[Exercise instructions]
Give the whole listing again, exactly as written.

[Dataset extract]
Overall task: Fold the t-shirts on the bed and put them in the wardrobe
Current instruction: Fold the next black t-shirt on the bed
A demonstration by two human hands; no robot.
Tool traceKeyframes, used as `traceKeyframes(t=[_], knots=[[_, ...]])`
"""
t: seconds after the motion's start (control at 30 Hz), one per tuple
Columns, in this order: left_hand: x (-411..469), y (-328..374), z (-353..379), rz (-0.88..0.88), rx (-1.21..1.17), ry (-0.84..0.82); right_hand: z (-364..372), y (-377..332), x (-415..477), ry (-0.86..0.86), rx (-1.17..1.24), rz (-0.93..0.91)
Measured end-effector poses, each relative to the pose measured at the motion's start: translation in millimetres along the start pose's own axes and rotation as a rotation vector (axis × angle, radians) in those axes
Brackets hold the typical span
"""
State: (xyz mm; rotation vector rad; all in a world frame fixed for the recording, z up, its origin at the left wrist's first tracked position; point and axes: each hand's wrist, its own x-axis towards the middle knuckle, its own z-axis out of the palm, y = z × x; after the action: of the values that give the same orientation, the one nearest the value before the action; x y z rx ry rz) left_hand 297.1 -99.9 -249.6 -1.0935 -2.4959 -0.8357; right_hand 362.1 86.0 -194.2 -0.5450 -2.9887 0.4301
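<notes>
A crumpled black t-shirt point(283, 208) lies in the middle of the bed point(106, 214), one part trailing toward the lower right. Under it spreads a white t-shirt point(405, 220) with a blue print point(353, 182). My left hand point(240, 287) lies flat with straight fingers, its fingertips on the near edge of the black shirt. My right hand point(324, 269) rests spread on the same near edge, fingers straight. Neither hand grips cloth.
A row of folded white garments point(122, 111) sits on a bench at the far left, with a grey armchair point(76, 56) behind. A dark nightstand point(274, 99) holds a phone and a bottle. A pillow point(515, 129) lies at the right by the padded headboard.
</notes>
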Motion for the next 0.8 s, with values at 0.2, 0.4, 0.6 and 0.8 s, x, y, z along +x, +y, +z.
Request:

[Task solution]
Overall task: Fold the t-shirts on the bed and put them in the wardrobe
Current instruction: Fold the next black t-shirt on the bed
A demonstration by two human hands; no robot.
Tool traceKeyframes, used as `traceKeyframes(t=[_], knots=[[_, ...]])`
"""
t: seconds after the motion's start (control at 30 Hz), one per tuple
Columns, in this order: left_hand: x (-411..469), y (-328..374), z (-353..379), rz (-0.88..0.88), rx (-1.21..1.17), ry (-0.84..0.82); right_hand: z (-364..372), y (-377..332), x (-415..477), ry (-0.86..0.86), rx (-1.17..1.24), rz (-0.93..0.91)
Measured end-effector poses, each relative to the pose measured at the motion's start: translation in millimetres along the start pose's own axes and rotation as a rotation vector (axis × angle, radians) in those axes
Brackets hold the typical span
"""
State: (xyz mm; rotation vector rad; all in a world frame fixed for the recording, z up, its origin at the left wrist's first tracked position; point and axes: each hand's wrist, its own x-axis towards the middle knuckle, its own z-axis out of the palm, y = z × x; after the action: of the values that give the same orientation, the one nearest the value before the action; x y z rx ry rz) left_hand 297.1 -99.9 -249.6 -1.0935 -2.4959 -0.8357; right_hand 362.1 86.0 -194.2 -0.5450 -2.9887 0.4301
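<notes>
A crumpled black t-shirt point(283, 208) lies in the middle of the bed point(106, 214), one part trailing toward the lower right. Under it spreads a white t-shirt point(405, 220) with a blue print point(353, 182). My left hand point(240, 287) lies flat with straight fingers, its fingertips on the near edge of the black shirt. My right hand point(324, 269) rests spread on the same near edge, fingers straight. Neither hand grips cloth.
A row of folded white garments point(122, 111) sits on a bench at the far left, with a grey armchair point(76, 56) behind. A dark nightstand point(274, 99) holds a phone and a bottle. A pillow point(515, 129) lies at the right by the padded headboard.
</notes>
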Motion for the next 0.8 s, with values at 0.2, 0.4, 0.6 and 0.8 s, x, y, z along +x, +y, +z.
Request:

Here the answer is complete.